**Work to complete:**
Send back the whole listing untouched.

**Given information:**

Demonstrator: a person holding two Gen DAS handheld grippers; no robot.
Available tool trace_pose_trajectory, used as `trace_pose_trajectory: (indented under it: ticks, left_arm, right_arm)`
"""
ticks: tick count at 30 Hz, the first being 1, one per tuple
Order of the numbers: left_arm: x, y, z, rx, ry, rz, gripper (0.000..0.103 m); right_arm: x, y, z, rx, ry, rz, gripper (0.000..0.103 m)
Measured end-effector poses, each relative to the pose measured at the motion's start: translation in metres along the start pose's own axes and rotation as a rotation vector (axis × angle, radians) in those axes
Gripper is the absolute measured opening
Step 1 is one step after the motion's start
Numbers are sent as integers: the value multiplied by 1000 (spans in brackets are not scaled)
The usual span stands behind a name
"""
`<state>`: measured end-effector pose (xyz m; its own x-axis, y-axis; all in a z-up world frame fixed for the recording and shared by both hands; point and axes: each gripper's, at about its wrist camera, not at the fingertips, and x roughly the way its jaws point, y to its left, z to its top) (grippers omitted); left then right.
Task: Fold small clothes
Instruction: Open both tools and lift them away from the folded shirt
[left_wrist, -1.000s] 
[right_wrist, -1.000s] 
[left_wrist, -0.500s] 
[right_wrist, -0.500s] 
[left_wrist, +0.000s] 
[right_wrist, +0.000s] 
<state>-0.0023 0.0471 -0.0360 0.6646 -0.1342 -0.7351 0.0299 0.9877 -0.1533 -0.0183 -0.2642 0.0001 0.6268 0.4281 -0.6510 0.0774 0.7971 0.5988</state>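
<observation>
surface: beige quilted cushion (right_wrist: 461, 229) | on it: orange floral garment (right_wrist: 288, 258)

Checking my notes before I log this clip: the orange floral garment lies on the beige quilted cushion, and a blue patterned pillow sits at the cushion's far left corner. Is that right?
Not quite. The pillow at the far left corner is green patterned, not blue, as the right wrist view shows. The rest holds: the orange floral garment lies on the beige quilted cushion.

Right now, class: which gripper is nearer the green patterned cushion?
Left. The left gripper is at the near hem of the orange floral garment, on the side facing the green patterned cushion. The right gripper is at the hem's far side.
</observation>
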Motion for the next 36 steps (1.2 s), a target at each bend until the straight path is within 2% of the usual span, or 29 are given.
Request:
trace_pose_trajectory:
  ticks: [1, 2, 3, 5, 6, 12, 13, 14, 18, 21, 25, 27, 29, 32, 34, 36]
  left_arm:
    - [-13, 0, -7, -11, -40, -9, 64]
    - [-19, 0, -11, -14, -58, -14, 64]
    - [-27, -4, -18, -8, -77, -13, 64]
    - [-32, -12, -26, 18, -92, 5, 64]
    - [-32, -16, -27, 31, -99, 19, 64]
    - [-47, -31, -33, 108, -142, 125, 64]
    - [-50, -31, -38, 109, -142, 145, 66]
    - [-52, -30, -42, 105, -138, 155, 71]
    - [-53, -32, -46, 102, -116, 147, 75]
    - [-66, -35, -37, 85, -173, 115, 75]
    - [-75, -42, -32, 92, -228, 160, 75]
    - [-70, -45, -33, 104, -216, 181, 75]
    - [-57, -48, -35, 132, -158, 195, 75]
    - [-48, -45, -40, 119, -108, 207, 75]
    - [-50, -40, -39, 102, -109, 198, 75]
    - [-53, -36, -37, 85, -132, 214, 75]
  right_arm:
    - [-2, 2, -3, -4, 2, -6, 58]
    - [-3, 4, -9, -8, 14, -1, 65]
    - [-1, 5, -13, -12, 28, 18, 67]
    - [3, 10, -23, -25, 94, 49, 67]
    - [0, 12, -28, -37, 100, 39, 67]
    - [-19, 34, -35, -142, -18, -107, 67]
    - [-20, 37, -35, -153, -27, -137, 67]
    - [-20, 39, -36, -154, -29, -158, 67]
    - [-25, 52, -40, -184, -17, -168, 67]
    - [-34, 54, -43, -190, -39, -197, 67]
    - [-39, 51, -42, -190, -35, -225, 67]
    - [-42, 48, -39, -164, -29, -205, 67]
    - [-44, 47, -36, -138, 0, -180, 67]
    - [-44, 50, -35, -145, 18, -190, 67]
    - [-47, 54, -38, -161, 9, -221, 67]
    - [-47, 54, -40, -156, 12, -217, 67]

**Output for this task:**
Demonstrator: a person holding two Gen DAS handheld grippers; no robot.
Available tool trace_pose_trajectory, used as `trace_pose_trajectory: (indented under it: ticks, left_arm, right_arm)`
"""
ticks: tick count at 30 Hz, the first being 1, one per tuple
Order of the numbers: left_arm: x, y, z, rx, ry, rz, gripper (0.000..0.103 m); right_arm: x, y, z, rx, ry, rz, gripper (0.000..0.103 m)
Measured end-effector poses, each relative to the pose measured at the motion's start: translation in metres along the start pose's own axes and rotation as a rotation vector (axis × angle, radians) in those axes
Gripper is the absolute measured opening
Step 1 is one step after the motion's start
Numbers are sent as integers: the value multiplied by 1000 (spans in brackets are not scaled)
The usual span stands behind a name
"""
`<state>`: measured end-effector pose (xyz m; its own x-axis, y-axis; all in a z-up world frame fixed for the recording and shared by both hands; point and axes: each gripper's, at about its wrist camera, not at the fingertips, and x roughly the way its jaws point, y to its left, z to its top) (grippers omitted); left then right.
Task: Fold small clothes
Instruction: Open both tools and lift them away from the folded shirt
[left_wrist, -1.000s] 
[right_wrist, -1.000s] 
[left_wrist, -0.500s] 
[right_wrist, -0.500s] 
[left_wrist, +0.000s] 
[right_wrist, +0.000s] 
<state>-0.0023 0.0471 -0.0360 0.6646 -0.1342 -0.7351 0.0299 0.9877 -0.1533 -0.0183 -0.2642 0.0001 0.6268 0.4281 -0.6510 0.0774 0.7971 0.5988</state>
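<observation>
surface: beige quilted cushion (right_wrist: 461, 229) | on it: orange floral garment (right_wrist: 288, 258)

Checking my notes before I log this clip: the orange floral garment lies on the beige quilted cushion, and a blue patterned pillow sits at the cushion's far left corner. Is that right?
Not quite. The pillow at the far left corner is green patterned, not blue, as the right wrist view shows. The rest holds: the orange floral garment lies on the beige quilted cushion.

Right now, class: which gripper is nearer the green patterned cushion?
Left. The left gripper is at the near hem of the orange floral garment, on the side facing the green patterned cushion. The right gripper is at the hem's far side.
</observation>
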Motion for the next 36 steps (1.2 s), a target at each bend until the straight path is within 2% of the usual span, or 29 are given.
Request:
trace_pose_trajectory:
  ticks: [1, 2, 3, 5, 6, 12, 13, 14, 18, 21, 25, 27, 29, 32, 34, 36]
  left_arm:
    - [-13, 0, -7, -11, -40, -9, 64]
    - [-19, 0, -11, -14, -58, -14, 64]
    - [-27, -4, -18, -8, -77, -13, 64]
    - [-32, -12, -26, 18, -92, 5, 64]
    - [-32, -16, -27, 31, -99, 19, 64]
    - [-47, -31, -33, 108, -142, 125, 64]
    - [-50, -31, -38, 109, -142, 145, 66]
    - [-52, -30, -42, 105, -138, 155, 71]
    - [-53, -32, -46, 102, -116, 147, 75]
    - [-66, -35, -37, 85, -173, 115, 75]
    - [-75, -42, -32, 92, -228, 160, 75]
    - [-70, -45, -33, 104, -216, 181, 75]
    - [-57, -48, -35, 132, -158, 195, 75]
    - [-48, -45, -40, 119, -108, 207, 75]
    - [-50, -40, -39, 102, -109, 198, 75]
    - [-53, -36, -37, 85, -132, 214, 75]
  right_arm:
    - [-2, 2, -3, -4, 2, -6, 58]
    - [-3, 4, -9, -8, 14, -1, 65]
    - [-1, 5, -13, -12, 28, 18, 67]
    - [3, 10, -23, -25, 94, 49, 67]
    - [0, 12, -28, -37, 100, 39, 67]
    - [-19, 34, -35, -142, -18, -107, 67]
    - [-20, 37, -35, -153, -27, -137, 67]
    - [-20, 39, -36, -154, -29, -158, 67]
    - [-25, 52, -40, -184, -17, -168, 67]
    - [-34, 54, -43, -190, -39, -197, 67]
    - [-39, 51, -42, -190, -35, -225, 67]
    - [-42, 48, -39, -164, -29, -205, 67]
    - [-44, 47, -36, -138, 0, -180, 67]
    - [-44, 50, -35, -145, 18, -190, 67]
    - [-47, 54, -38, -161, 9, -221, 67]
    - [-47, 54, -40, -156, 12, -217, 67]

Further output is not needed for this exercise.